No crepúsculo daquele domingo de outono, o que invadiu meu coração foi o pinball. Eu estava sentado com as gêmeas ao lado do buraco oito no campo de golfe, assistindo ao pôr do sol. O buraco oito é um par 5, sem nenhum obstáculo. O fairway se estendia diante de nós perfeitamente reto, como um corredor de escola. No buraco sete um estudante da vizinhança estava praticando flauta. Tendo como trilha sonora esse treino de escalas em duas oitavas de partir o coração, metade do sol já se escondera atrás das montanhas. Não sei por que, naquele instante, a máquina de pinball agarrou meu coração.

E não só isso: conforme o tempo passava, a imagem do pinball ia crescendo dentro de mim. Eu fechava os olhos e escutava os bumpers lançando as bolas, o placar revirando os números.

*

Em 1970, quando eu e o Rato passávamos os dias bebendo cerveja no J’s Bar, eu não era um jogador muito fervoroso de pinball. A máquina que ficava no bar era um modelo chamado Spaceship, com três flippers, coisa rara para aquela época. O playfield era dividido em duas partes, com um flipper na parte de cima e dois na parte de baixo. Era um modelo dos saudosos tempos de paz antes da tecnologia de estado sólido chegar e inflacionar o mundo do pinball. Na época em que o Rato estava viciado no jogo, tiramos uma foto comemorativa para registrar sua melhor pontuação, 92 500. O Rato está sorrindo apoiado na máquina, que exibe, também sorrindo, os números “92 500” no placar. Essa foi a única fotografia emocionante que eu tirei com a minha pequena máquina Kodak. O Rato parecia um ás da aviação da Segunda Guerra, e a máquina de pinball, um velho avião caça. Daquele tipo de caça que um mecânico precisava girar a hélice para que ele decolasse, e o piloto fechava o vidro da cabine com um baque depois que já estava no ar. Os números 92 500 criavam uma atmosfera de intimidade entre o Rato e a máquina.

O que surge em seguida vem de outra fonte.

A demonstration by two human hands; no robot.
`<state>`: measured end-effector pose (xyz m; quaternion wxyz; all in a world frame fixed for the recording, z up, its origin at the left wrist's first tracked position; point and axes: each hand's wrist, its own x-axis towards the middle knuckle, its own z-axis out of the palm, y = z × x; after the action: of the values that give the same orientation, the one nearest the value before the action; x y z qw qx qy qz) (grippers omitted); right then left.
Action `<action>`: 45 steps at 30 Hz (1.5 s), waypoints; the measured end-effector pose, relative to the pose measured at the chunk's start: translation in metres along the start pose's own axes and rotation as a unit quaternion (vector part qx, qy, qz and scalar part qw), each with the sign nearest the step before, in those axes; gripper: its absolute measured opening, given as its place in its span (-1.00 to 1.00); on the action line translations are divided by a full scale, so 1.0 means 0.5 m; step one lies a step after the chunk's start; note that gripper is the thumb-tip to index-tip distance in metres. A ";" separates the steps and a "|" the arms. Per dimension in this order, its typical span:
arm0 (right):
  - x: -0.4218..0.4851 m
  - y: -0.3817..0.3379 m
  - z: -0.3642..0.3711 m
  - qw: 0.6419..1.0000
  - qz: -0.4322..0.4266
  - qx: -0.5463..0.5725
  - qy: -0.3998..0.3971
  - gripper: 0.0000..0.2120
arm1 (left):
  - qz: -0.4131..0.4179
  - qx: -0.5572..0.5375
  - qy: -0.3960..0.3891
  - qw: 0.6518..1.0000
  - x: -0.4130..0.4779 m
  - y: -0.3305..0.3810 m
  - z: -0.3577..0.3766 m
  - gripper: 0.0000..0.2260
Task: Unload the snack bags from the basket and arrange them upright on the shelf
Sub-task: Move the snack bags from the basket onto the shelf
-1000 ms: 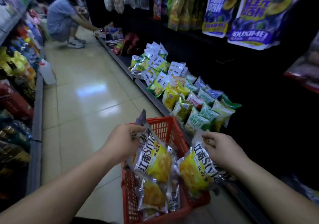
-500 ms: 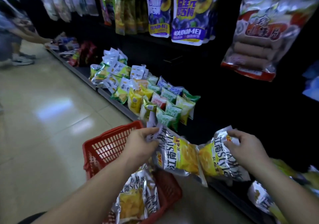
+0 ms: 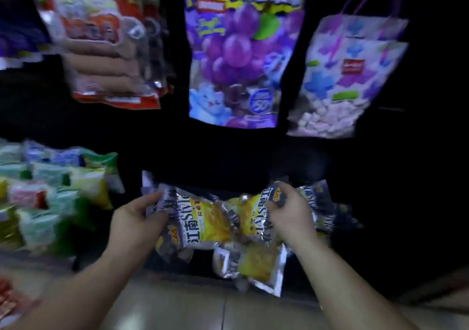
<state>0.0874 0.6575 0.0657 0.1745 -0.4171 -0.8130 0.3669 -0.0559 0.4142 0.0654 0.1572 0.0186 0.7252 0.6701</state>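
My left hand [image 3: 138,218] grips the top edge of a silver and yellow snack bag [image 3: 203,223], held over the dark bottom shelf [image 3: 355,273]. My right hand [image 3: 291,211] pinches the top of a second bag of the same kind [image 3: 256,218] just to its right. A third such bag [image 3: 253,266] lies tilted at the shelf's front edge below them. More of these bags [image 3: 317,202] stand behind my right hand. Only a red corner of the basket [image 3: 7,299] shows at the lower left. The picture is blurred.
Green, white and red snack bags [image 3: 58,192] fill the shelf to the left. Above hang a red sausage pack [image 3: 101,40], a purple grape bag [image 3: 241,50] and a purple gift bag [image 3: 347,75]. Tiled floor [image 3: 203,304] runs along the bottom.
My view has swung right to face the shelf. Both hands carried their bags away from the basket and over the bottom shelf. The basket slid almost out of sight at lower left.
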 end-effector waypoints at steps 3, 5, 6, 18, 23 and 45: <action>0.032 0.054 -0.059 0.995 0.022 0.048 0.083 -0.40 | 0.053 0.047 -0.011 0.997 0.018 0.016 0.124 -0.66; 0.046 0.093 -0.085 0.985 0.013 0.106 0.132 -0.34 | 0.077 0.037 -0.013 0.996 0.018 0.031 0.197 -0.68; 0.049 0.116 -0.091 0.981 0.015 0.129 0.142 -0.30 | 0.082 0.020 -0.011 0.996 0.016 0.034 0.225 -0.69; 0.035 0.229 -0.095 0.971 0.233 -0.050 -0.023 -0.14 | -0.158 0.094 -0.213 0.960 -0.056 -0.157 0.279 -0.31; 0.012 0.171 -0.055 0.989 0.105 0.043 -0.099 -0.53 | -0.151 0.084 -0.214 0.962 -0.092 -0.149 0.223 -0.48; -0.489 -0.361 0.557 0.784 -0.297 -0.186 -0.512 -0.58 | -0.179 0.113 0.205 0.956 -0.260 -0.367 -0.618 -0.65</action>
<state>-0.0316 0.2655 0.0184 -0.2485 0.0696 -0.9190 0.2980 0.0231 0.0663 -0.0716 0.1197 -0.2320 0.8040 0.5342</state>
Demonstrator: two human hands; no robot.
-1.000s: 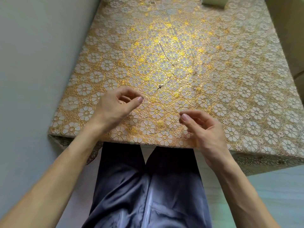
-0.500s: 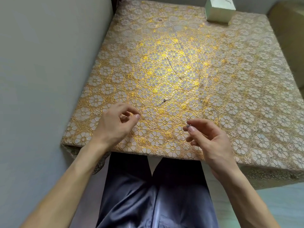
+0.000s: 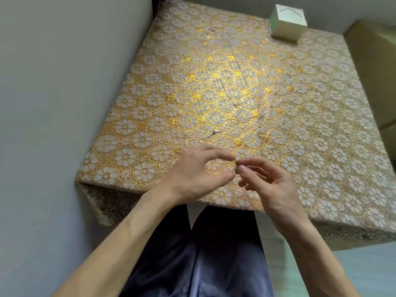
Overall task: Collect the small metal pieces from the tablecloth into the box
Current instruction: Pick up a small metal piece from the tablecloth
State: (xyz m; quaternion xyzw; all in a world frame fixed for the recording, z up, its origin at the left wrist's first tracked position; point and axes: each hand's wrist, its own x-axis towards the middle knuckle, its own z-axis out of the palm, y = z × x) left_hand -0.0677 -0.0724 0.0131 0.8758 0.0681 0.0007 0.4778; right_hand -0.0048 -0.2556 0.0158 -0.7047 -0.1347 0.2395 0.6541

Uma vez por semana, passava no J’s Bar o coletor de moe­das e técnico da empresa de máquinas de pinball. Era um sujeito de uns trinta anos, extraordinariamente magro, que não falava quase nada. Ele entrava no bar e, sem nem sequer olhar na direção do J, seguia direto até a máquina, abria com uma chave o compartimento na parte de baixo e jogava as moedas para dentro de uma bolsa de lona. Então pegava uma dessas moedas e a inseria na máquina para testar se estava tudo funcionando. Checava duas ou três vezes a mola do lançador antes de começar, desinteressado, a jogar. Com aquela única bola, acertava todos os bumpers para testar os ímãs, passava por todas as pistas e acertava todos os alvos. Alvos móveis, ­kick-out hole, spinner. Por fim fazia a lâmpada de bônus acender e, com uma expressão de tédio, derrubava a bola na canaleta para terminar o jogo. Então se voltava para o J, assentia com a cabeça indicando que estava tudo certo e ia embora. Tudo isso no tempo de um cigarro queimar até a metade.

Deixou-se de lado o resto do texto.